Para patriark dari berbagai keluarga semuanya penuh senyuman.Namun, ada satu orang yang duduk lesu di kursinya dengan tulisan ‘Jangan dekati orang asing, tolong jangan ganggu’ tertulis di wajahnya.Sebagian besar patriark bijaksana ketika mereka melihat situasi ini, tetapi ada juga yang tidak tahu apa-apa.

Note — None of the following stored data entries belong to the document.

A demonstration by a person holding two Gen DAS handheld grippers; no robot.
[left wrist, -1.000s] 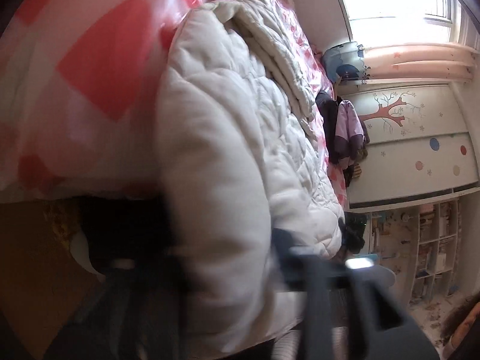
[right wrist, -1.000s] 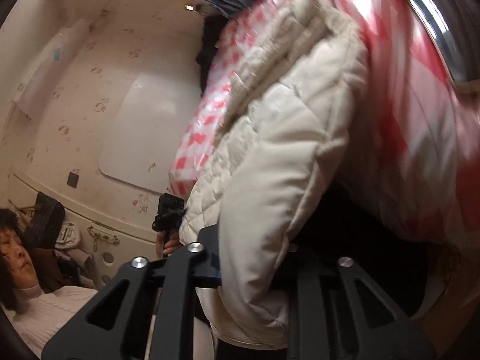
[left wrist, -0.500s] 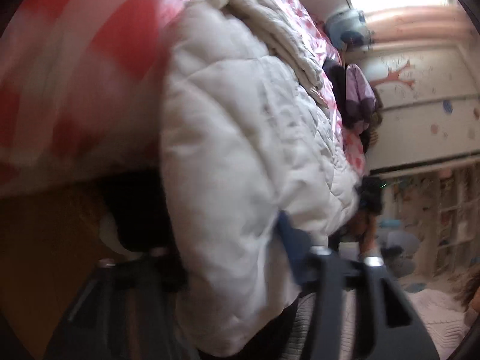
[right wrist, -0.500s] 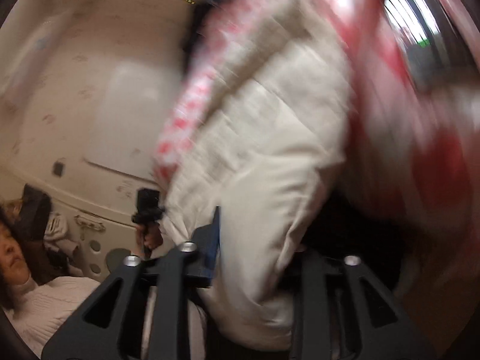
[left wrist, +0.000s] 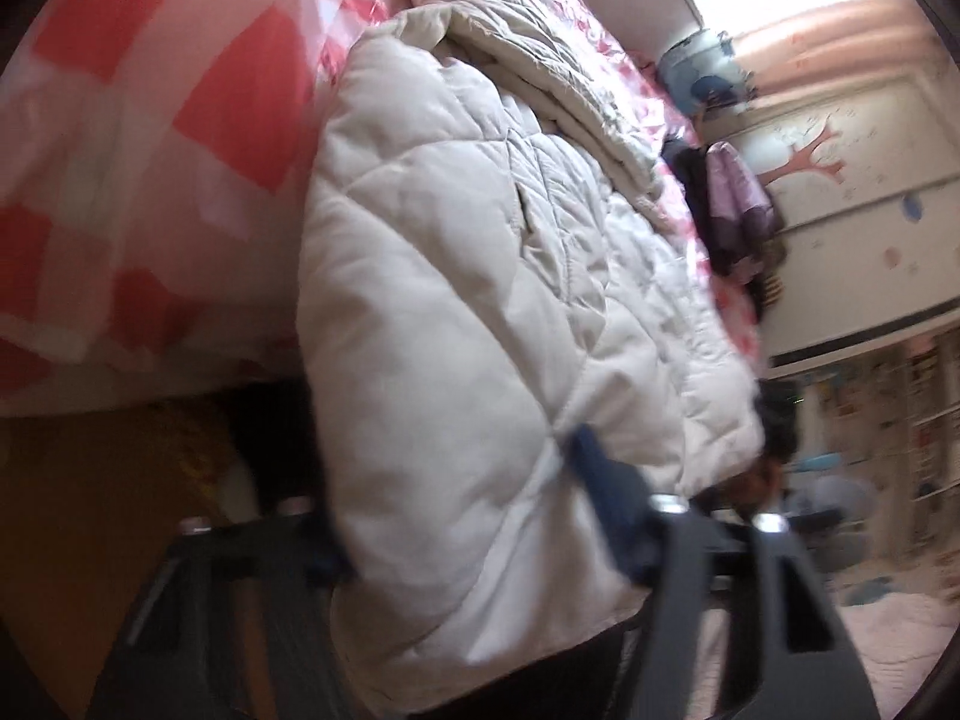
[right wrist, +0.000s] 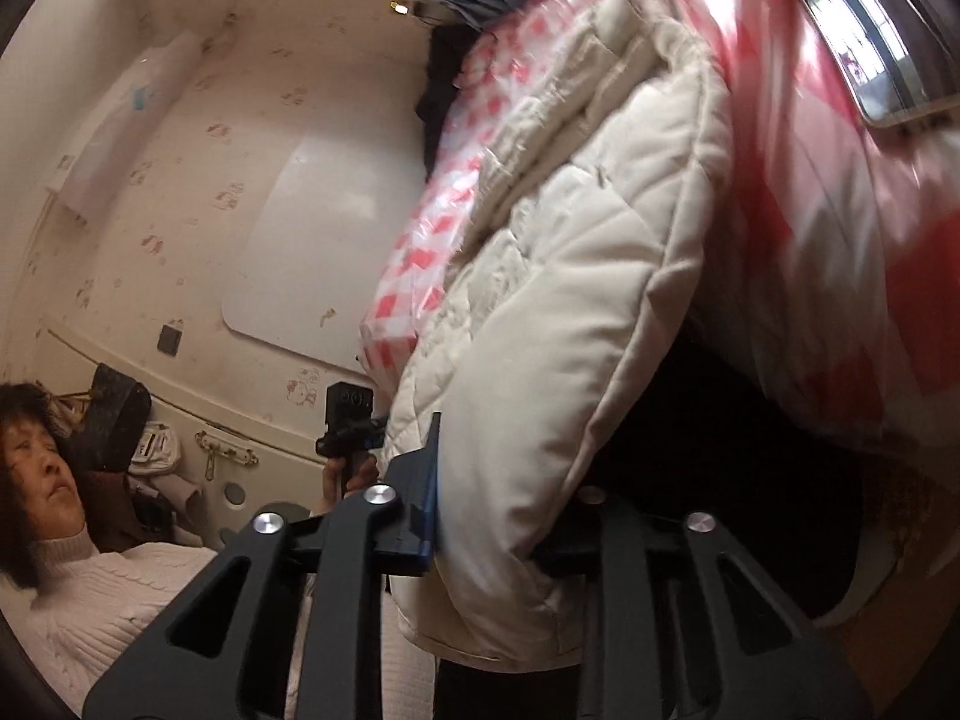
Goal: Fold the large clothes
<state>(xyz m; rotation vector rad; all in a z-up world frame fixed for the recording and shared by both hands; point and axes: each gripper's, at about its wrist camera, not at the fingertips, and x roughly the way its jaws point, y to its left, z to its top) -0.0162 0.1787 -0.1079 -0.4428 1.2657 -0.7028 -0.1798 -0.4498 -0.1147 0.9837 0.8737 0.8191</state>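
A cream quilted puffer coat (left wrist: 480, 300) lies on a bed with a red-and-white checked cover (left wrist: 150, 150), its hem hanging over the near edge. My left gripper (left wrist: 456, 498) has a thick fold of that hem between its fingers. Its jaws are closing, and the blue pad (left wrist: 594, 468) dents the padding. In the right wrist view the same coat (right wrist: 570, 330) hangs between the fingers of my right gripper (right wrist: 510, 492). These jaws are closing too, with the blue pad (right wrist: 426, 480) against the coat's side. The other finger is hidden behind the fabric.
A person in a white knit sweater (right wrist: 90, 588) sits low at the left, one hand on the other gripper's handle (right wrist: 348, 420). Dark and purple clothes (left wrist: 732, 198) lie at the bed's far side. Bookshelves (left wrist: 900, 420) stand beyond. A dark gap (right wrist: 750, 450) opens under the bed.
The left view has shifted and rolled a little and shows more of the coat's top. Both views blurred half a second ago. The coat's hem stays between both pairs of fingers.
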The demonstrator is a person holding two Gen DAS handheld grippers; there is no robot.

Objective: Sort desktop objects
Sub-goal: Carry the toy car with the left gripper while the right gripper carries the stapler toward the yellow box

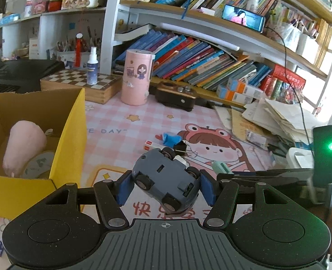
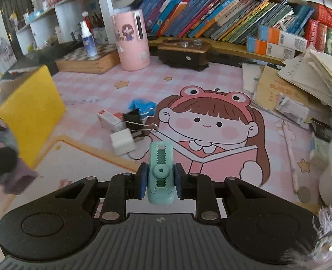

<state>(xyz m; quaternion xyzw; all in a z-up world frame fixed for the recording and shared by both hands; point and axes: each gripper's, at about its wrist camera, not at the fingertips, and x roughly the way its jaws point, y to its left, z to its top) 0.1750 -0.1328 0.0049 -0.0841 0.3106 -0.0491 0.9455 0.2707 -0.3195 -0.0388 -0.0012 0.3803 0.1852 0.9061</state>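
Note:
My left gripper is shut on a grey-blue toy car, held upside down with its wheels showing, above the pink desk mat. The yellow cardboard box stands just to its left, with a pink plush inside. My right gripper is shut on a mint-green toothed clip, held above the mat. Ahead of it lie a white charger block, black binder clips, a small red-and-white box and a blue crumpled object. The box's yellow flap is at the left.
A pink cylindrical holder, a dark brown case, a chessboard box with a spray bottle, and leaning books line the back. Stacked papers and a pencil lie at the right.

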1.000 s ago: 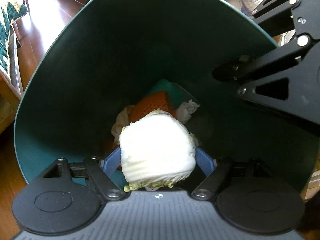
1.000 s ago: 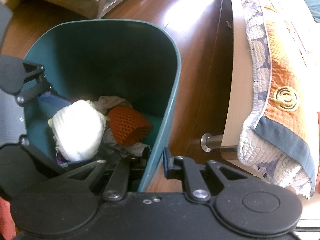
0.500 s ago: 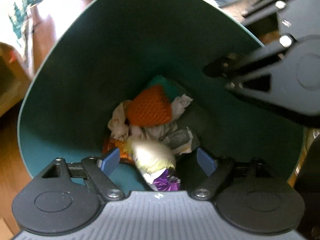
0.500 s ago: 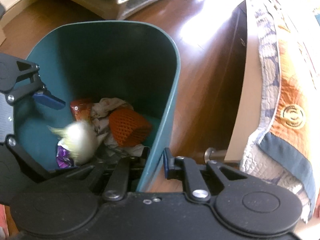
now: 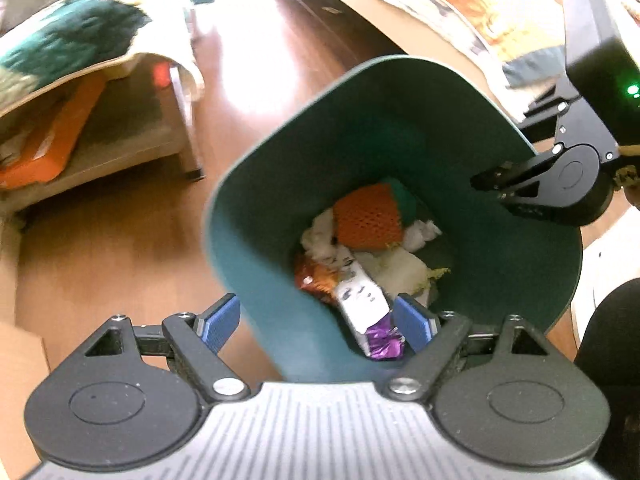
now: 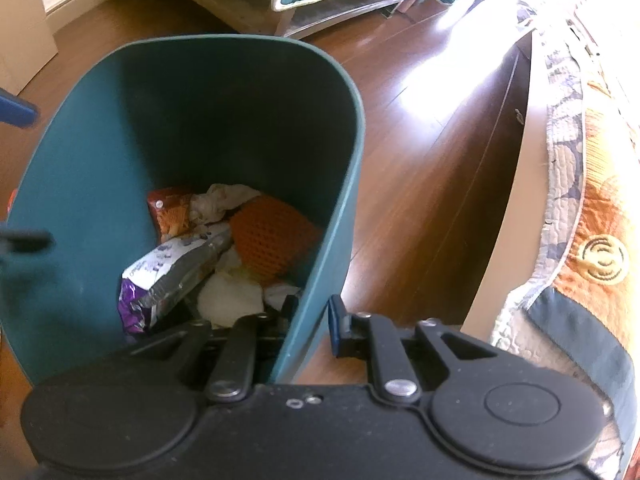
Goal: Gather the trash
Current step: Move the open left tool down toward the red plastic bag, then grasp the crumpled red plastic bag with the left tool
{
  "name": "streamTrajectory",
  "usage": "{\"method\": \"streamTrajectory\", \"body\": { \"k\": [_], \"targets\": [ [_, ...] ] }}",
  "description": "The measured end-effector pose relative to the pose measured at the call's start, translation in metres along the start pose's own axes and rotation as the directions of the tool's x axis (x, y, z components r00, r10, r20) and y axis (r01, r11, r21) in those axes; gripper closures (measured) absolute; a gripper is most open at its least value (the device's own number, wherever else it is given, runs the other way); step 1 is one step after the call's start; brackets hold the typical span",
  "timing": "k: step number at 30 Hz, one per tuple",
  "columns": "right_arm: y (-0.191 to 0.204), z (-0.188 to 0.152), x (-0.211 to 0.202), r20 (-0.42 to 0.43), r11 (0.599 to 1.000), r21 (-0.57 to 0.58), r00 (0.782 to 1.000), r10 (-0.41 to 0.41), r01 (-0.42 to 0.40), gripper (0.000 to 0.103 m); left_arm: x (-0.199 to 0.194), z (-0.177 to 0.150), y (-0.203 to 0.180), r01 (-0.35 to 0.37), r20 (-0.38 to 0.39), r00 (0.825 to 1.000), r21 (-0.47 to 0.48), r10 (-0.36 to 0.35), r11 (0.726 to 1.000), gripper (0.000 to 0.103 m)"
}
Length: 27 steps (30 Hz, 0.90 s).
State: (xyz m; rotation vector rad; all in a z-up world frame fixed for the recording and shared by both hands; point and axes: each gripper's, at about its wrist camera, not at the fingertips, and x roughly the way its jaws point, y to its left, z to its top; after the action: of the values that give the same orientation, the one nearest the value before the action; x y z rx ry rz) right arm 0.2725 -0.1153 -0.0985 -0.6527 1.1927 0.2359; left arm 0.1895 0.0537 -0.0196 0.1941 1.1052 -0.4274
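A teal bin (image 5: 280,184) stands on the wood floor. Inside lie an orange mesh (image 5: 368,218), a silver and purple snack wrapper (image 5: 360,296), an orange-red wrapper (image 5: 316,276), crumpled tissue and a white wad (image 5: 396,270). My left gripper (image 5: 318,320) hangs open and empty above the bin's near rim, one pad outside the wall and one over the trash. My right gripper (image 6: 312,316) is shut on the bin's (image 6: 100,140) right wall, one finger inside, one blue pad outside. The right wrist view also shows the orange mesh (image 6: 272,240), the snack wrapper (image 6: 176,268) and the white wad (image 6: 228,296).
A low wooden table (image 5: 120,140) under a green patterned quilt stands left of the bin, with an orange box (image 5: 52,136) on its lower shelf. A bed with an orange and blue quilt (image 6: 592,200) runs along the right. A pale box (image 6: 20,20) sits at far left.
My left gripper let go of the white wad, which dropped among the trash. The left gripper then rose and drew back over the rim. The right gripper stayed on the bin wall.
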Motion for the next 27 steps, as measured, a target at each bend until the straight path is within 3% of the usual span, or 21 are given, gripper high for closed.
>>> {"method": "streamTrajectory", "body": {
  "k": [4,9,13,18,23,27],
  "targets": [
    [-0.005,-0.002,0.003,-0.007,0.999,-0.034,1.000,0.015,-0.016,0.087,-0.017,-0.018,0.018,-0.062,-0.006,0.998,-0.071,0.062,0.996,0.019],
    [-0.002,-0.011,0.002,-0.010,0.993,-0.107,0.999,0.048,-0.048,0.086,-0.021,-0.047,0.054,-0.159,-0.074,0.986,-0.200,0.147,0.967,0.019],
    [0.002,-0.018,0.000,-0.008,0.984,-0.161,0.997,0.072,-0.073,0.085,-0.004,-0.071,0.087,-0.242,-0.162,0.966,-0.313,0.199,0.919,0.019],
    [0.003,-0.018,-0.001,-0.013,0.980,-0.173,0.995,0.098,-0.098,0.085,0.034,-0.097,0.121,-0.317,-0.274,0.937,-0.415,0.215,0.853,0.019],
    [-0.008,-0.018,0.011,-0.032,0.986,-0.126,0.994,0.106,-0.110,0.085,0.086,-0.115,0.160,-0.369,-0.365,0.909,-0.482,0.201,0.794,0.019],
    [-0.019,-0.019,0.022,-0.057,0.990,-0.081,0.993,0.107,-0.111,0.085,0.121,-0.126,0.184,-0.389,-0.405,0.897,-0.526,0.179,0.757,0.019]
  ]
}}
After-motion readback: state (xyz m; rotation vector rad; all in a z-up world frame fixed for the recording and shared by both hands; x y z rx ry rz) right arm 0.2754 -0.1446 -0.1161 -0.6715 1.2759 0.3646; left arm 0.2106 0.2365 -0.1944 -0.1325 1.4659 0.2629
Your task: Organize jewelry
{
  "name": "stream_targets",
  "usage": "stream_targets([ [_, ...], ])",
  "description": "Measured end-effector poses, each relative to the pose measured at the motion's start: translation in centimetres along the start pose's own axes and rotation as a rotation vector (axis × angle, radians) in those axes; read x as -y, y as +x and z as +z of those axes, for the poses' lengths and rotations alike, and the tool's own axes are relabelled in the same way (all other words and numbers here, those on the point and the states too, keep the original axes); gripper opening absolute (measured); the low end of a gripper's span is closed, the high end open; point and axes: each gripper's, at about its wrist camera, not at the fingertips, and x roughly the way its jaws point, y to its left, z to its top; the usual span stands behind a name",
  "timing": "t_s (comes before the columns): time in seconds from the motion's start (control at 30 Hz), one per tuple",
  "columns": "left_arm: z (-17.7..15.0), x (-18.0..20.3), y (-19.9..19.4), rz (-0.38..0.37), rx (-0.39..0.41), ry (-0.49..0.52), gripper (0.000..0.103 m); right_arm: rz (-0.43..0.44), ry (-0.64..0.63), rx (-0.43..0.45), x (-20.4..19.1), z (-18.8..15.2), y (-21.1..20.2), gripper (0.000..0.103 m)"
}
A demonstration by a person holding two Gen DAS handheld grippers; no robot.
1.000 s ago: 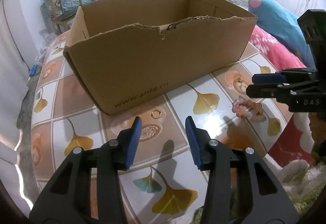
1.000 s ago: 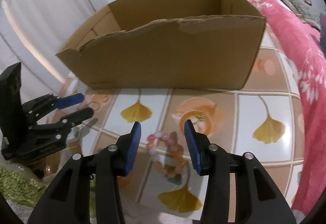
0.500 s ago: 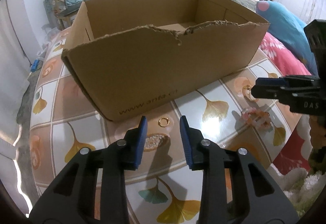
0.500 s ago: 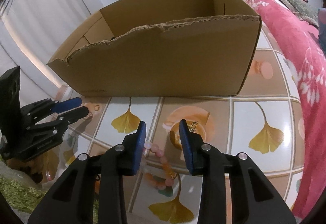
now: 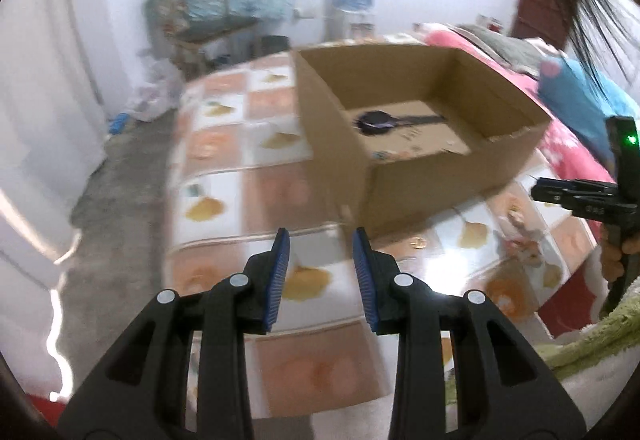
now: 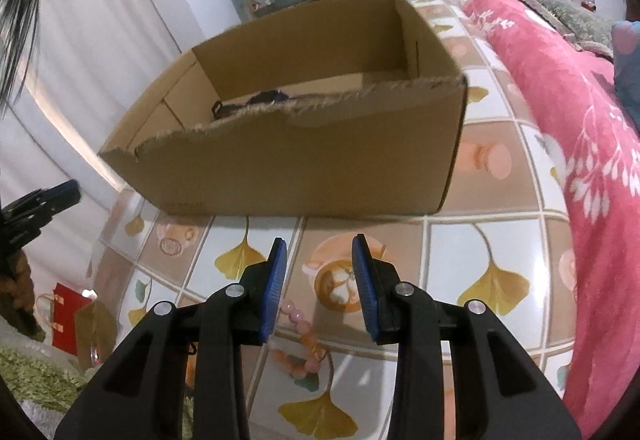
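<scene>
Plainly the bead bracelet (image 6: pixel 299 340) lies on the tabletop (image 6: pixel 500 240) just below and left of the right hand-held gripper (image 6: pixel 318 288) — jaws parted, empty — its strand running toward the camera, far nearer than the left hand-held gripper (image 5: pixel 320 272), likewise parted and empty.

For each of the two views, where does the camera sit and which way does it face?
Left wrist: rides the left gripper, raised, looking down over the tiled table into the cardboard box; its own open fingers show, plus the right gripper.
Right wrist: rides the right gripper, low, facing the box's torn front wall; the pink bead bracelet lies between its open fingers.
Shared: box, table, bracelet.
</scene>
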Motion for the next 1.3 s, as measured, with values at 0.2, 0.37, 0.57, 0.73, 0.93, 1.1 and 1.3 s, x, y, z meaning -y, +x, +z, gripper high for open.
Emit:
stream_targets([
  [0.2, -0.7, -0.8, -0.8, 0.011, 0.01, -0.029, 0.031, -0.031, 0.001, 0.033, 0.5, 0.6, -1.5, 0.035],
  [0.37, -1.1, -0.6, -0.7, -0.01, 0.01, -0.02, 0.036, -0.103, 0.012, 0.067, 1.0, 0.8, -2.9, 0.041],
  [0.57, -1.0, 0.6, 0.9, -0.05, 0.01, 0.009, 0.051, -0.116, 0.099, 0.079, 2.9, 0.5, -4.4, 0.041],
  [0.73, -1.1, 1.7, 2.1, -0.068, -0.005, 0.031, 0.056, -0.051, 0.074, -0.011, 1.8, -1.2, -3.1, 0.041],
  [0.93, -1.7, 3.2, 3.1, -0.074, -0.037, 0.073, 0.056, -0.058, -0.041, -0.133, -0.6, -3.1, 0.1, 0.041],
  [1.1, -2.2, 4.5, 3.9, -0.097, -0.06, 0.095, 0.056, -0.117, -0.183, -0.201, -2.4, -4.0, 1.8, 0.022],
  [1.3, -2.6, 5.1, 4.4, -0.109, -0.076, 0.105, 0.056, -0.089, -0.161, -0.195, -1.8, -4.1, 1.7, 0.01],
])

“Presiden Ning, saya telah mendengar banyak tentang Anda.Saya adalah patriark keluarga Fang.Senang bertemu denganmu.” Pria paruh baya yang mengaku sebagai patriark keluarga Fang berjalan di depan Ning De dan berkata dengan sangat sopan.

“Pergi, jangan ganggu aku!” Ning De berkata tanpa memberinya wajah apa pun.Biasanya, dia mungkin memberikan beberapa wajah untuk berurusan dengan apa yang disebut patriark ini, tetapi dia benar-benar tidak mood sekarang.Boohoo… Dia tertekan dan kesal pada semua orang, jadi bahkan Guan Yuelong dengan bijaksana tidak berani mengganggunya!

“Eh!” Patriark keluarga Fang, yang berjalan mendekat untuk mencoba menjadi teman, tersipu dan berdiri dengan canggung di tempat.Dia tidak bisa pergi atau tinggal, tetapi bahkan jika dia marah, dia tidak berani melampiaskannya pada Ning De, jadi dia hanya bisa menanggungnya.

“Hehe, Patriark Fang, aku punya sesuatu untuk memberitahumu.” tetua Pertama memandang tanpa daya pada Ning De yang tertekan dan buru-buru menengahi.